■ **EXERCISE OBJECTIVE**
Retype the whole listing that follows, with nothing added or left out.

==== SUPPLIED INFORMATION ====

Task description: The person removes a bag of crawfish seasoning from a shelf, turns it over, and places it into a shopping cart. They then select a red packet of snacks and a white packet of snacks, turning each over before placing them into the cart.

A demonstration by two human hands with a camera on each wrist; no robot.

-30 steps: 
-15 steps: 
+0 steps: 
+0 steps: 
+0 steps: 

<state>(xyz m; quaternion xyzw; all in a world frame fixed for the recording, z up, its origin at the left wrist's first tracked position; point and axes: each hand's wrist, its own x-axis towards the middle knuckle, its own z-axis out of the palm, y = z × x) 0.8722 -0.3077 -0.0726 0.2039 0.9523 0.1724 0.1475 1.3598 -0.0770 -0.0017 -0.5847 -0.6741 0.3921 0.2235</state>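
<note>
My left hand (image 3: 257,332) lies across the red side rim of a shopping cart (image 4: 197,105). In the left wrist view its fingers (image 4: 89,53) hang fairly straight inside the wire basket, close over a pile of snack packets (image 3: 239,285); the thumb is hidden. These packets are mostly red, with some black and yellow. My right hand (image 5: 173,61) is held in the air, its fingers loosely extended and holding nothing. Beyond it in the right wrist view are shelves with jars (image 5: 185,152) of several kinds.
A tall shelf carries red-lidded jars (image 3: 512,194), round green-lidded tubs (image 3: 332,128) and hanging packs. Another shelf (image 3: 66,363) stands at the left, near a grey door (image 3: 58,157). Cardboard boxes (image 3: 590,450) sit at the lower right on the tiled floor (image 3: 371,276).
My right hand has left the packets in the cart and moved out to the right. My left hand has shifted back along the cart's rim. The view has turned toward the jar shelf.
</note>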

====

■ **EXERCISE RESPONSE**
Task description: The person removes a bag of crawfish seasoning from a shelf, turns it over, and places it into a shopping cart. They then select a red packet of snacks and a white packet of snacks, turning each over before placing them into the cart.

A demonstration by two human hands with a camera on each wrist; no robot.

-30 steps: 
-15 steps: 
+0 steps: 
+0 steps: 
+0 steps: 

<state>(xyz m; quaternion xyzw; all in a world frame fixed for the recording, z up, its origin at the left wrist's first tracked position; point and axes: each hand's wrist, its own x-axis towards the middle knuckle, its own z-axis out of the palm, y = z × x) 0.8722 -0.3077 -0.0726 0.2039 0.9523 0.1724 0.1475 1.3598 -0.0770 -0.0017 -0.5847 -0.6741 0.3921 0.2235</state>
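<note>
My left hand (image 3: 257,332) lies across the red side rim of a shopping cart (image 4: 197,105). In the left wrist view its fingers (image 4: 89,53) hang fairly straight inside the wire basket, close over a pile of snack packets (image 3: 239,285); the thumb is hidden. These packets are mostly red, with some black and yellow. My right hand (image 5: 173,61) is held in the air, its fingers loosely extended and holding nothing. Beyond it in the right wrist view are shelves with jars (image 5: 185,152) of several kinds.
A tall shelf carries red-lidded jars (image 3: 512,194), round green-lidded tubs (image 3: 332,128) and hanging packs. Another shelf (image 3: 66,363) stands at the left, near a grey door (image 3: 58,157). Cardboard boxes (image 3: 590,450) sit at the lower right on the tiled floor (image 3: 371,276).
My right hand has left the packets in the cart and moved out to the right. My left hand has shifted back along the cart's rim. The view has turned toward the jar shelf.
</note>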

The required response has been given in full.